> _DIRECTIONS_: How many of the lines below hold the string "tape"? Say only the number.
----------
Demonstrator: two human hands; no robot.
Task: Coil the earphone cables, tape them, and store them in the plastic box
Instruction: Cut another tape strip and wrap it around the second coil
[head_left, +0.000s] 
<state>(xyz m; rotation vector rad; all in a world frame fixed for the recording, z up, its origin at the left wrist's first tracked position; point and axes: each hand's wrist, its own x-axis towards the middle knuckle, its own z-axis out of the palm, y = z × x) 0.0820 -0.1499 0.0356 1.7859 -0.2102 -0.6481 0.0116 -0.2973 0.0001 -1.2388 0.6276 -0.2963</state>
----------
> _YOUR RESPONSE_: 2